Cincinnati Zoo Celebrates Women in Conservation

Posted March 26, 2021 by Angela Hatke

March is Women’s History Month and the Association of Zoos and Aquariums (AZA) and the Cincinnati Zoo & Botanical Garden are celebrating Women in Conservation! From world-renowned scientists to animal keepers and office staff, the Cincinnati Zoo is full of dedicated professionals that don’t just care for animals and plants at the Zoo – but also their wild counterparts! We’re so thankful for such a dedicated and big-hearted Zoo family!

The Zoo is full of hardworking people, and this month we’d like to thank some of our hardworking women in science and conservation! Meet some of the scientists and keepers who are making a difference in the world of conservation!

Meet the Scientists of CREW
Dr. Megan Philpott, Post-Doctoral Scientist

The Lindner Center for Conservation and Research of Endangered Wildlife’s (CREW) world-renowned scientists form critical partnerships with other leading conservationists and governmental and non-governmental organizations to achieve CREW’s mission to Save Species with Science®. Through advanced animal and plant research, CREW is leading the way to secure a positive future for endangered species. CREW employs a multi-pronged approach that includes research, propagation, in situ protection, education and public engagement to save targeted plants and animals. The majority of scientists working to Save Species with Science® at CREW are women!

Meet the entire team of CREW Scientists!

Terri L. Roth, M.S., Ph.D

VP of Conservation Science & Director of CREW

Dr. Terri Roth is famous for making scientific breakthroughs that may save the Sumatran rhino species from extinction! Dr. Roth has conducted research with species ranging from toads to rhinos but is most renowned for the work that led to the success in breeding Sumatran rhinos at both the Cincinnati Zoo and the Sumatran Rhino Sanctuary in Indonesia. See how she’s inspiring another generation…

Valerie Pence, MS, Ph.D

Director of Plant Research

Dr.
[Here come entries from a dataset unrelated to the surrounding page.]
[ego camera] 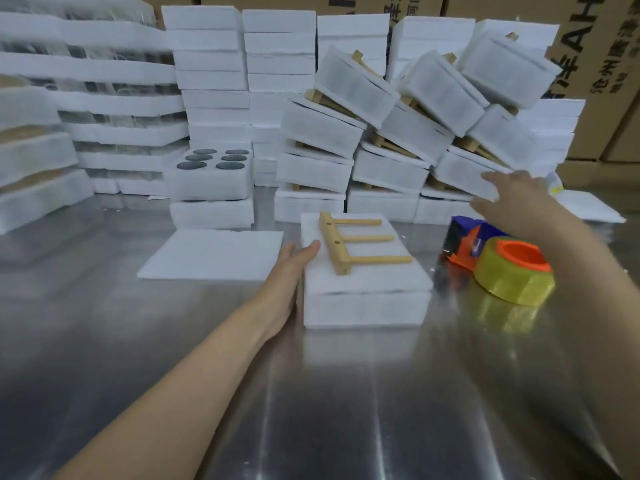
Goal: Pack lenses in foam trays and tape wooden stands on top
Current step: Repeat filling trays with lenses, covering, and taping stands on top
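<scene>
Behind the dispenser (491, 261), apparently taped tray stacks (391, 168).

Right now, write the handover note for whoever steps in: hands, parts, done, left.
Left hand: open, flat against the near foam tray's left side, thumb on top.
Right hand: open, empty, blurred, held out beyond the tape dispenser.
Wooden stand lies on the covered tray; no tape visible on it. The tape dispenser sits on the table to its right.
Done: trays with stands piled behind.
Left: tape this stand down; the open tray of lenses, back left, needs cover and stand.
</scene>
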### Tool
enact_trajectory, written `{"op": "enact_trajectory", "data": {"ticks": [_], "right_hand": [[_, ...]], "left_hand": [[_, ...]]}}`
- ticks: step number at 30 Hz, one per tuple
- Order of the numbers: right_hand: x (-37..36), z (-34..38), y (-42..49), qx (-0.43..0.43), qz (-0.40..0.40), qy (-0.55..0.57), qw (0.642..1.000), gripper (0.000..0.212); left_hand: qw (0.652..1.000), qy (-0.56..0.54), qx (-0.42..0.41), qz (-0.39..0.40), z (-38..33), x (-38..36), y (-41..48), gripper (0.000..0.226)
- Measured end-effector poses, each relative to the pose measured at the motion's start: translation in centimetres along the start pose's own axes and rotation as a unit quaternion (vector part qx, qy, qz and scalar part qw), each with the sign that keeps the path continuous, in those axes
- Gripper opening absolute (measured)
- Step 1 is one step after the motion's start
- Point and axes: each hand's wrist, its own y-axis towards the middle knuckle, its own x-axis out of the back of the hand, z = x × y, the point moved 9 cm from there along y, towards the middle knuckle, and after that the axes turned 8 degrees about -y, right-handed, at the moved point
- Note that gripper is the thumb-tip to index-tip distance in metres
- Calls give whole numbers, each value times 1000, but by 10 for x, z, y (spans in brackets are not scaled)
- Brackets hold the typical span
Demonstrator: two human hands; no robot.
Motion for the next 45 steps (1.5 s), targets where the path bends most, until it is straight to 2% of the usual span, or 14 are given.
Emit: {"op": "enact_trajectory", "data": {"ticks": [2,5,8,10,15,18,21,23,26,30,35,39,42,45], "right_hand": [[-36,-67,-15,-134,48,-37,989,59],[-74,-111,-34,-206,84,105,969,51],[-79,-122,-41,-254,70,238,935,45],[-91,-121,-47,-286,96,355,885,37],[-91,-88,-53,-271,90,570,770,30],[-78,-53,-52,-187,131,666,710,25],[-67,-37,-51,-133,125,670,719,15],[-64,-29,-50,-118,105,664,731,14],[-62,-18,-50,-98,79,703,700,18],[-52,-13,-49,-58,42,736,673,21],[-42,-18,-50,-59,-39,698,713,38],[-22,-10,-57,9,-92,628,773,49],[-1,1,-67,65,-141,586,796,57],[21,15,-81,122,-177,557,802,67]], "left_hand": [[1000,7,2,18,5,-4,1,52],[999,16,-16,33,6,-6,5,19],[998,23,-32,51,6,-8,6,34],[998,13,-31,53,6,-7,6,40],[998,19,-26,62,11,-5,10,15],[994,57,-10,89,14,-10,8,30],[992,89,-26,89,8,-12,6,93],[985,114,-99,82,-6,-17,4,104],[963,208,-147,92,-13,-24,-1,100],[948,266,-152,84,-10,-23,-3,73],[937,305,-145,91,-8,-26,-5,70],[951,265,-146,63,-23,-25,-9,79],[944,276,-166,64,-29,-30,-16,88],[941,236,-239,39,-46,-33,-27,70]]}}
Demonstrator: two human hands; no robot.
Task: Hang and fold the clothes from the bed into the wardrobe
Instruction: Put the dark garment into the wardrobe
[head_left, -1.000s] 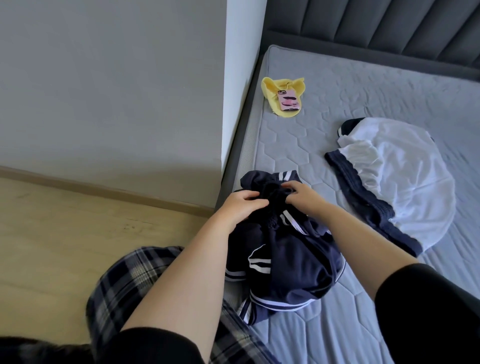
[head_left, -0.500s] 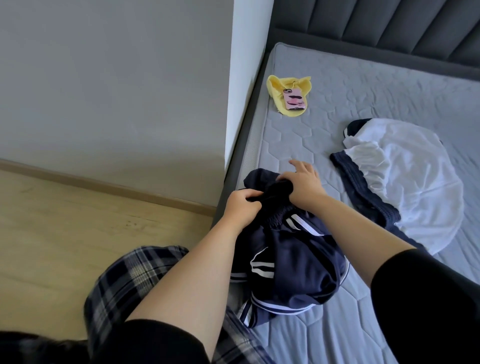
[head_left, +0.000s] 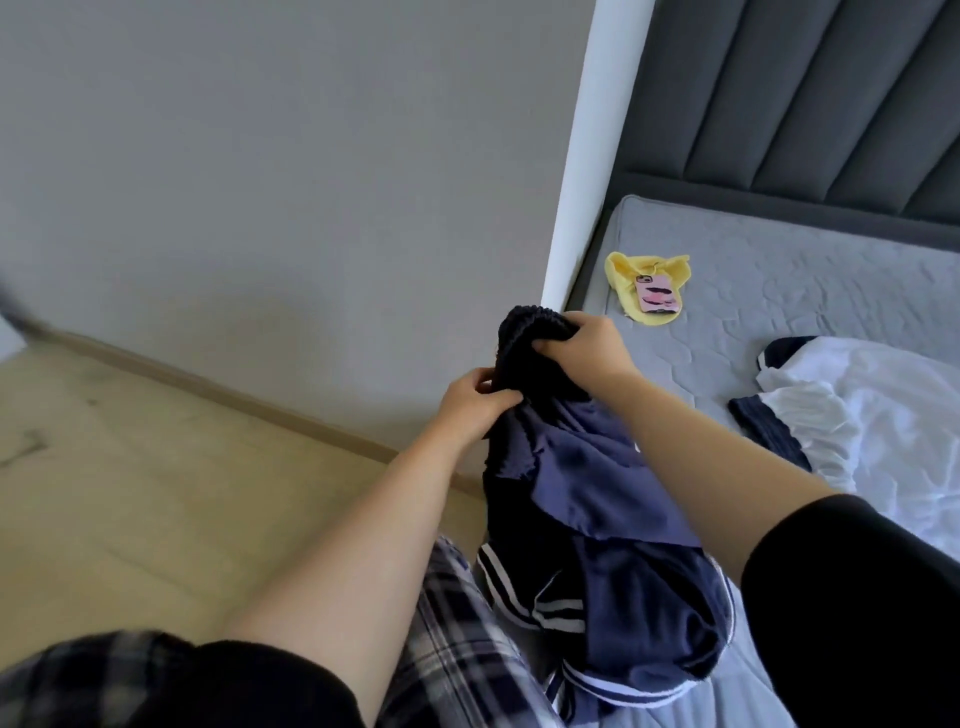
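- Head view: my left hand (head_left: 475, 402) and right hand (head_left: 584, 345) both gripped the bunched ribbed waistband of the navy shorts (head_left: 597, 545), white stripes at the hems.
- Shorts were lifted; lower part hung at the mattress (head_left: 810, 280) edge.
- White garment with navy trim (head_left: 883, 415) lay on the mattress to my right.
- Phone (head_left: 657, 300) rested on a yellow cloth (head_left: 626, 270) near the mattress's far corner.

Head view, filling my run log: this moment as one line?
left hand: grips navy garment | right hand: grips its waistband | garment: partly lifted | white garment: on mattress
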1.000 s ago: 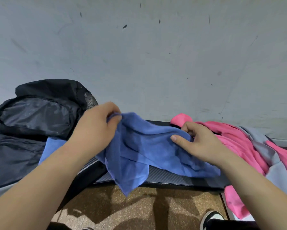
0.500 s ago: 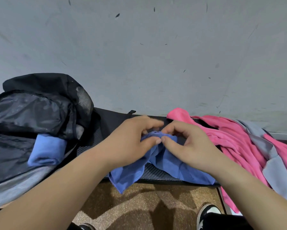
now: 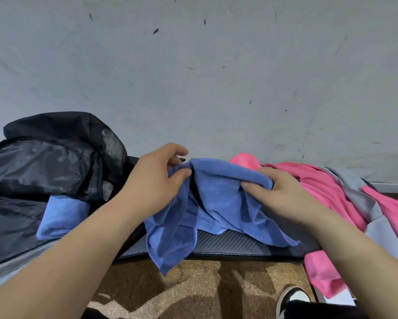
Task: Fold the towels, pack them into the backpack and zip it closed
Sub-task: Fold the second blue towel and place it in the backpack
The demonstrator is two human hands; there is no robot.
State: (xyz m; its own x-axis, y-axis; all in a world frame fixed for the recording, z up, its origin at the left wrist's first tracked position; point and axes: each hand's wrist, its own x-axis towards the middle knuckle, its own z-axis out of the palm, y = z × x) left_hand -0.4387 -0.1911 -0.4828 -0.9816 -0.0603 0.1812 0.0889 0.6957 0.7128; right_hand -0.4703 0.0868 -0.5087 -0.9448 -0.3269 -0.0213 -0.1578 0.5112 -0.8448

Pence has developed in vitro propagation protocols for several dozen endangered plant species and studied cryopreservation in seeds, embryos, gametophytes, pollen, spores, and shoot tips of numerous species. She is also interested in developmental abnormalities in vitro related to plant adaptations and how to overcome them. She was instrumental in the creation of the Zoo’s cryopreservation program. Learn more about the Zoo’s Frozen Garden...

Erin Curry, MS, Ph.D

Reproductive Physiologist

Dr. Curry joined CREW as a Post-doctoral Fellow in January 2011 and began working with polar bears. In addition to developing novel methods for non-invasively monitoring reproductive activity in polar bears, in 2012, Dr. Curry led a CREW team in performing the first-ever artificial insemination procedure in a polar bear.  Dr. Curry was hired as a staff Reproductive Physiologist in March 2014 and currently oversees CREW’s Polar Bear Signature Project®.

Lindsey Vansandt, DVM, Ph.D


Her research focuses on two main areas: (1) applying assisted reproductive technologies for the conservation and propagation of wild felids, and (2) improving the health and welfare of free-roaming and sheltered cats. During Lindsey’s tenure at CREW, she produced the first sand cat kittens and jaguar cub ever born from artificial insemination. Lindsey was promoted to her current position of Theriogenologist in 2018, and she continues to work on the Imperiled Cat Signature Project.

Read more

Dr. Jessye Wojtusik

Post-Doctoral Scientist

Her research focused on investigating potential methods for diagnosing iron overload disorder and developing new semen cryopreservation techniques for rhinos. In February 2019, Dr. Wojtusik joined CREW’s Polar Bear Signature Project as a Post-Doctoral Scientist. Her research focuses on identifying factors that may act as markers of reproductive status and/or failure and optimizing polar bear semen cryopreservation. An ultrasound performed by Dr. Wojtusik gave the world its first glimpse of Fiona the hippo!